There are two sorts of 'not great'

The first sort is 'not really matching up to what I'd hoped for'. Perhaps, with a new provider, no real chemistry. He delivered, but somewhat perfunctory.  The analogy with a restauarnt could be "it had good reviews, but for me it was nothing special".

The second sort is simply not being in a position to deliver what the deal involved.  Not just an 'off day', but 'out of it'. The fact that the provider "blamed it on being high" shows that he recognised that he wasn't in a position to deliver. Not just an 'off day' - tired, half-hard perhaps, but right 'out of it' - no chance.  The analogy with a restaurant might be "you ordered the highly-reviewed chef's special, yes, but we were out of it.  I'll 'fess up - we gave you an equivalent supermarket ready-meal we had for emergencies in our freezer".

How the client proceeds - and how an honourable provide should respond - is very different in the differing situations.

Posted

If he absolutely promised to top you, but didn’t then if he’s honourable he’d offer you a discount, especially so if the failure was down to him being high. That’s him being cavalier towards you and it deserves to be called out by you if he doesn’t offer the discount. No excuse for being high.
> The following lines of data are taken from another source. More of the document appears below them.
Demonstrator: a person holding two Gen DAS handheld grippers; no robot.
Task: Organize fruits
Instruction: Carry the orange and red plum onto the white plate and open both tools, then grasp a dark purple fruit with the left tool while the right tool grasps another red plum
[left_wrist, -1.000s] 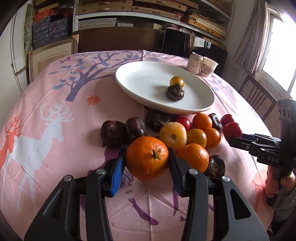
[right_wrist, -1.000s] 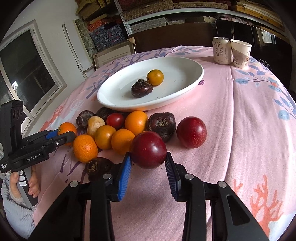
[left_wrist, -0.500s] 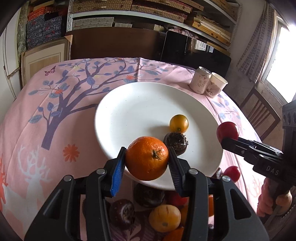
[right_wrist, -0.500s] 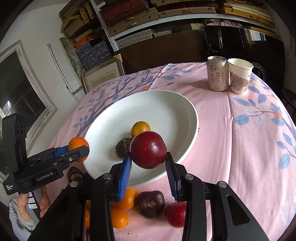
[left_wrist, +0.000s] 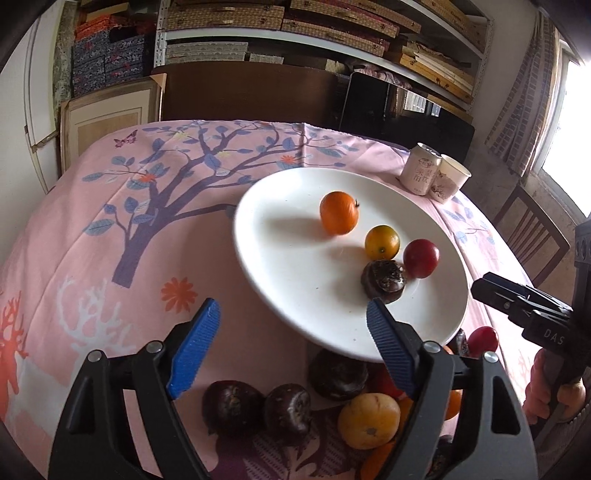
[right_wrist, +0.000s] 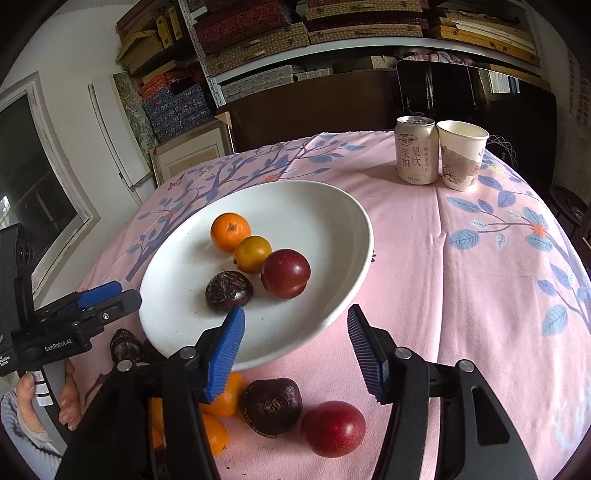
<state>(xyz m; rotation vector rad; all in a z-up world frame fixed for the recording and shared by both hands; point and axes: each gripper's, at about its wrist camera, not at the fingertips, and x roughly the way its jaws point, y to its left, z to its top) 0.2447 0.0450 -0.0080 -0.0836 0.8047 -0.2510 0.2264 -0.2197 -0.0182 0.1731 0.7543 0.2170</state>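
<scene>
A white plate (left_wrist: 295, 258) (right_wrist: 325, 221) on the pink cloth holds an orange mandarin (left_wrist: 339, 217) (right_wrist: 230, 232), a small yellow-orange fruit (left_wrist: 382, 242) (right_wrist: 252, 254), a dark red plum (left_wrist: 421, 258) (right_wrist: 285, 273) and a dark brown fruit (left_wrist: 383, 281) (right_wrist: 228, 291). My left gripper (left_wrist: 291, 325) (right_wrist: 107, 295) hangs at the plate's near-left rim, jaws opening, nothing between them. My right gripper (right_wrist: 295, 328) (left_wrist: 491, 286) hovers over the near-right rim, jaws opening and empty. Loose fruits lie in front of the plate: dark ones (left_wrist: 286, 408) (right_wrist: 270, 406), a yellow one (left_wrist: 368, 420), a red plum (right_wrist: 333, 428).
A drink can (right_wrist: 414, 149) (left_wrist: 421, 173) and a paper cup (right_wrist: 461, 155) (left_wrist: 448, 179) stand at the table's far right. A wooden chair (left_wrist: 532, 236) is beyond the right edge. Shelves with boxes fill the back wall. A person's hand (right_wrist: 40, 395) grips the left handle.
Both grippers carried their fruit over the plate and let go: the mandarin and the red plum now lie on the plate. Both pairs of jaws have spread apart.
</scene>
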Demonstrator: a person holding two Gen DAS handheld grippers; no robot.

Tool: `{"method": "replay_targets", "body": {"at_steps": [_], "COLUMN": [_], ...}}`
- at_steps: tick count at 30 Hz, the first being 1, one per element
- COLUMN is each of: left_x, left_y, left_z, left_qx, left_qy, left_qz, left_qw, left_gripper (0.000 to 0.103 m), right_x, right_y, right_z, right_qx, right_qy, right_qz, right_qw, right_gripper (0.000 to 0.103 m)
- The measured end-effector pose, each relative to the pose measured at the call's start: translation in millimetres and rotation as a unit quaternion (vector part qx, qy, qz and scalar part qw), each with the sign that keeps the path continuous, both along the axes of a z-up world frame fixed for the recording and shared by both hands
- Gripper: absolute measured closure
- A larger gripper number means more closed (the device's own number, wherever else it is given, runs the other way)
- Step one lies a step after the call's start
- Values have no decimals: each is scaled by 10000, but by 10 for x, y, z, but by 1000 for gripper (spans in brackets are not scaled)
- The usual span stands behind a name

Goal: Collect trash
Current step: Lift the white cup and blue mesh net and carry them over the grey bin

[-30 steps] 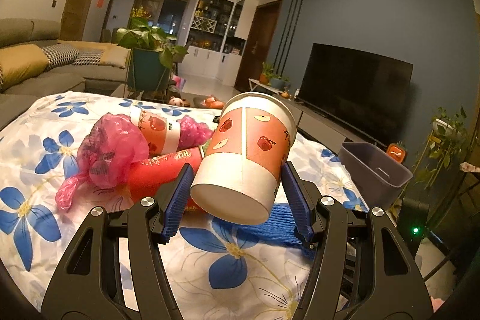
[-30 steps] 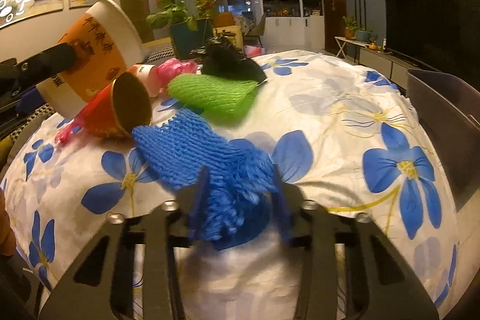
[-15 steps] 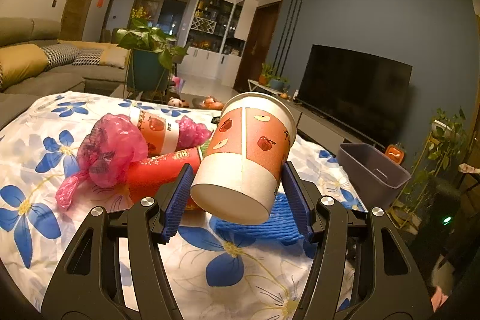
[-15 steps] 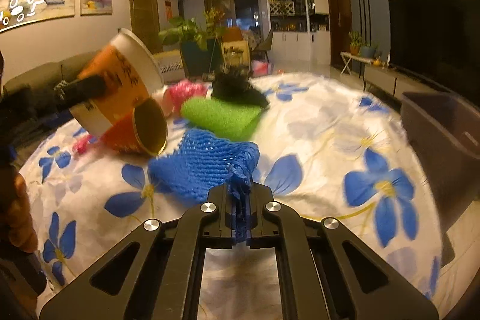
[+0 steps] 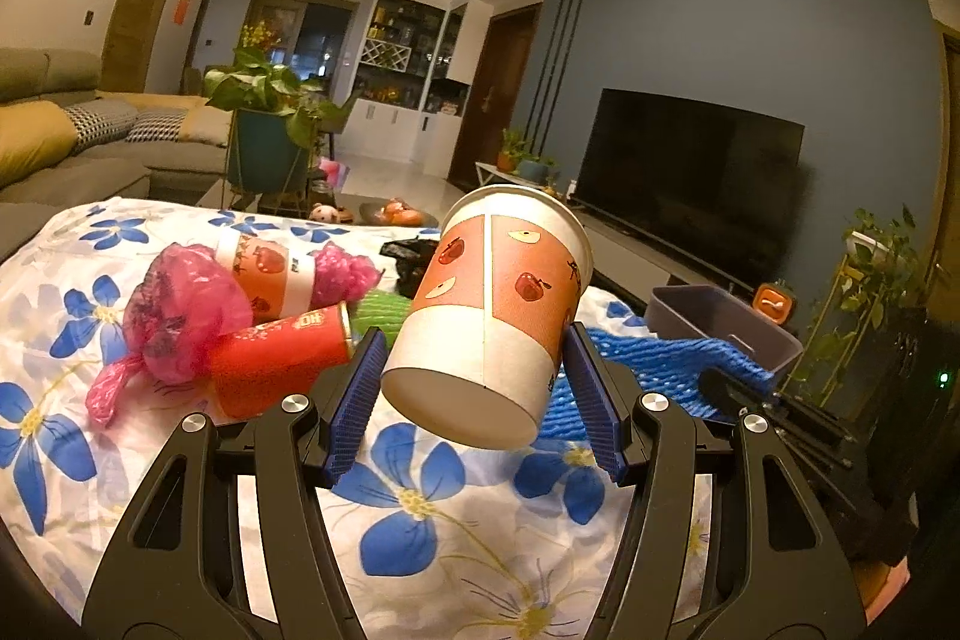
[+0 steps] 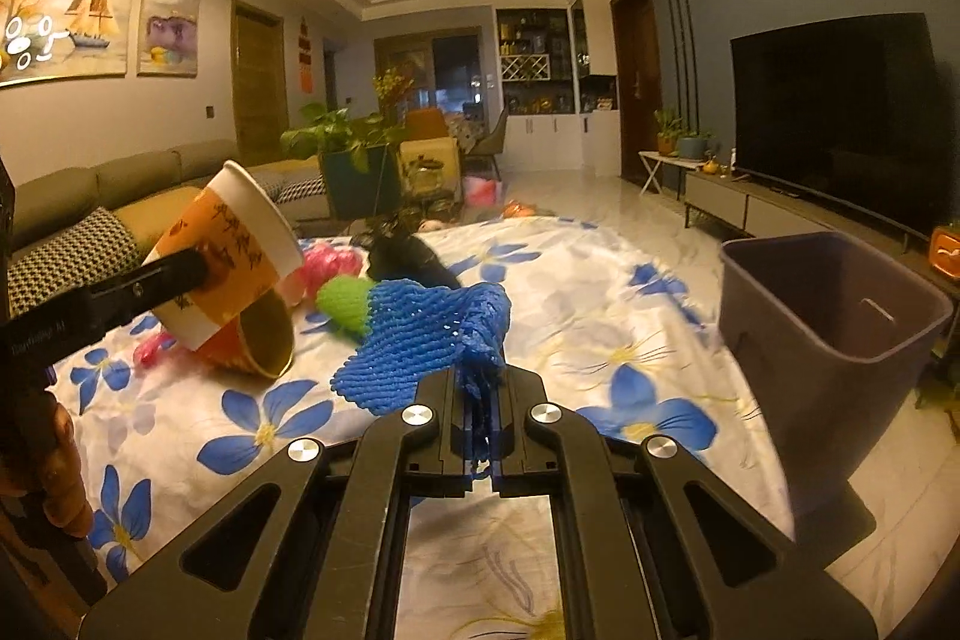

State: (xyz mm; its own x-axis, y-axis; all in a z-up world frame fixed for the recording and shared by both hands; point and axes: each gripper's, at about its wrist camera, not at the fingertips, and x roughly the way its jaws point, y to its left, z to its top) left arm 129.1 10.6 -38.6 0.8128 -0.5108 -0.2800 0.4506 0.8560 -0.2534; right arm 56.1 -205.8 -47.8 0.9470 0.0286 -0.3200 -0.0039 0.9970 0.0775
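- Left wrist view: living room at night, a TV (image 5: 696,172) on a blue wall, a sofa (image 5: 72,142) off to the left, and a table under a white cloth with blue flowers (image 5: 420,508) where all the trash sits.
- The left gripper (image 5: 474,394) has its fingers pressed on either side of a big paper cup (image 5: 492,322) near the base, held off the cloth with the mouth tipped away. Gripping the narrow, stiffer end probably keeps it from crushing.
- On the cloth beyond: a red cup (image 5: 276,358) on its side, a pink plastic bag (image 5: 180,310) touching it, a smaller paper cup (image 5: 270,274) lying behind, plus a bit of green foam net (image 5: 384,310) and a black bag (image 5: 408,256).
- The grey bin (image 5: 726,334) sits past the table's right edge – that's likely where everything's headed.
- Right wrist view: same room from the other side, paintings (image 6: 72,16) on the wall, floral cloth below.
- The right gripper (image 6: 480,400) has its fingers nearly together, pinching one bunched corner of a blue foam net (image 6: 420,334); the rest fans out in front, and I can't tell whether its far end is off the cloth. Floppy stuff, so a corner pinch makes sense.
- The bin (image 6: 828,316) is just to the right, open top below gripper height – looks like a short swing over for a drop.
- The big cup shows at left, clamped in the other gripper.
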Motion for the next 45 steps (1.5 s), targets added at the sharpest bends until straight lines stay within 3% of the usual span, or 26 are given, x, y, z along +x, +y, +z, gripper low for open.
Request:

If he didn’t feel 100% ok to see you he should have asked you to postpone. 

If my clients ask me to top them (I do sensual massage but often clients want that to include sex, either as top or bottom) then I say there’s no guarantees or promises about it (nor extra charge for it). I think it has to feel right for both of us at the time, and the main activity is sensual massage. If they insist it has to happen then I’ll add an extra charge and I’ll make sure it happens or discount if it doesn’t. 
 

Posted
9 hours ago, caramelsub said:

I won’t name names. But I had an encounter with a well reviewed provider here. However, his pics were very outdated. When he opened the door I did not know what to do. I didn’t have any desire to have sex with this person. I didn’t want to be rude and just run away. So I just chatted with him, allowed him to rub and massage my body a bit, paid him his fee and left. Wasted my money, but at least I know I won’t be going back to him.

Actually you should name names….

What if this is this guy’s shtick? He knows he’s a catfish, he knows the client is going to be uninterested, and he knows the client is going to feel guilty and pay him…

Imagine making $300 + per hour  to turn people OFF? 
 

That dude is brilliant!! 

Posted
6 hours ago, Rod Hagen said:

It's up to you to tell the Escort beforehand that you insist he use Trimix. 

Respectfully, I don’t think a client should have to tell a provider how to do his job. Once I’ve communicated what I hope to get from the experience—whether it’s a boyfriend experience, a hard fuck, or something else—it’s on the provider to handle the rest. I’m a bottom, so I make sure I’m fully clean and prepped—that’s my responsibility. I don’t expect a provider to tell me that, just like I wouldn’t expect to have to tell a top that he needs Viagra or Trimix. How would I even know? That’s on him to manage.

Beyond that, even asking could be insulting or set the wrong tone before we’ve even met. I don’t want to start things off by implying I doubt his ability to perform. If a provider needs something to stay hard, that’s his responsibility to figure out—not mine.

Posted
2 hours ago, Monarchy79 said:

Actually you should name names….

What if this is this guy’s shtick? He knows he’s a catfish, he knows the client is going to be uninterested, and he knows the client is going to feel guilty and pay him…

Imagine making $300 + per hour  to turn people OFF? 
 

That dude is brilliant!! 

I would name names, but the guy posts on here, and follows the forum. So I won’t be stirring up any drama!

Posted

When I think of all the money I spent on theater tickets for shows I ended up not enjoying, I think about all the movies I hated, and get depressed even further. Entertainment almost always offers no refunds, especially the illegal kind.

I suppose if a provider stupidly blamed a bad performance on drugs, he deserves a sharp confrontation from his customer. Luckily for drug-using providers, most people, especially closeted gay men, will do anything to avoid confrontation. Is a confrontation ever worth the financial loss, especially if the risk of bodily harm is a possibility? How much is risk worth?

There certainly are times when being cheap or insisting on financial retribution could cause you more harm than good. In situations like these, it's far better to think fast and hard about your decisions, and not play the fool.

I know I can no longer defend myself in a physical fight. Until I can legally carry a gun, no amount of cash loss is going to justify the risk of bodily harm to me. I will always choose the safe path, bite the bullet and never hire the guy again. My life and health is too precious to me to think otherwise.

Posted

Interesting timing, last week I met up with a guy I'd seen well over a dozen times and he just couldn't perform in any capacity. I wrapped things up as quickly as possible, way less time than we usually spend, and sent him on his way with the usual envelope in hand.

I am/was VERY disappointed considering all of the time I spent getting ready, commuting, securing and paying for a day use room, prepping, etc.. I would have really appreciated some sort of acknowledgement/apology after the fact (he always texts me afterwards when things go well), but have heard nothing.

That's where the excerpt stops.